Tuesday, January 31, 2012

Remembering the Roma of Europe

I was in Macedonia a few years ago and I had come from Gostivar to Skopje to catch the plane back to London the next day, via Vienna.  It had been 35 years or so since I was in Macedonia.  Last time I was there it was a province of Yugoslavia and you couldn't get in to Albania.  I loved Yugoslavia and my stay in Macedonia then and did this time although I was followed one time, I figured by some CIA flunkies.  They had already kidnapped one guy in Macedonia and sent him to one of their torture centers.  They figured I was not al Qaeda I guess and out to destroy the freedoms that we have back home and let me be.

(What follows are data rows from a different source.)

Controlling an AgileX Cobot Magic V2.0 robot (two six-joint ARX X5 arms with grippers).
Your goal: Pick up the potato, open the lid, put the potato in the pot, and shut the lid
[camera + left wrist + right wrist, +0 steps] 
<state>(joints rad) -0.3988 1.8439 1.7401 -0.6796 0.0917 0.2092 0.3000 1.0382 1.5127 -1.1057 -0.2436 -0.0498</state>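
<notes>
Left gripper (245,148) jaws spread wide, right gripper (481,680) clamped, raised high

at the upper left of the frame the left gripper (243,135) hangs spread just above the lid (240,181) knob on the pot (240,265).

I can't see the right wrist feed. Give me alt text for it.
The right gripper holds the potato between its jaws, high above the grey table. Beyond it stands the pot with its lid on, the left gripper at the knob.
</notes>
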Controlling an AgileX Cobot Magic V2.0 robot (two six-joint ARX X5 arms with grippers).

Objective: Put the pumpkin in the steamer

As you cross in to the square in Skopje from the old city to the new you leave the world of the poor and in to this patch of the modern world. I crossed the bridge over the Vadar river and looked down in to it. There were floating cans and plastic bottles. I felt sad thinking all this stuff flows in to the Aegean Sea.  It was so much dirtier it seemed to me than before but I'm not sure.  I stayed the night in a modern hotel and went for a beer in a trendy bar populated by all the foreigners who flooded in to Macedonia after the fall of Tito and the break up of the country.  As I came out there were a bunch of Roma children sitting there and they approached me for money; approached is putting it mildly.  I wrote about my experience back then:
"As I left there was a small Roma child begging outside the door.  I don't normally give money to people in this way but decided I would as I had to get rid of some Dinars.  I gave the kid 10 dinars (about $2).  Before I knew it I was surrounded by children, grabbing at my shirt, pleading with me, grabbing the bag I had in my hand.  I had to get aggressive with them,  "I gave to him already I shouted, leave me now.", but they persisted, literally blocking my path, not threatening but pointing to their mouths or putting their hands to the side of their head like a pillow, like they wanted money to stay somewhere.  It was like a scene from a Dickens novel."

Two dead Roma children as folks get their tan
I saw lots of these children in that part of the world last time I drove down the Adriatic coast to Macedonia 30 or more years before.  The situation though seemed much better back then although, like in all of Europe, the Roma have been discriminated and brutalized for centuries. 

I am reminded of the poverty and discrimination of the Roma reading about the two young Roma who drowned on a beach in Italy and their dead bodies laid there on the beech covered by blankets for hours as bathers sunned themselves.(left)  You can read more about this here.

It's sickening when you think of it and the worst part is that it is the norm in so many places. Capitalism is a brutal system.  You call this civilization.  Children are among the most abused and exploited as no one speaks for them really, adults have power over them. Most sexual abuse takes place withing the family from people of authroty that we know This sort of stuff is what gives me the strength to keep fighting.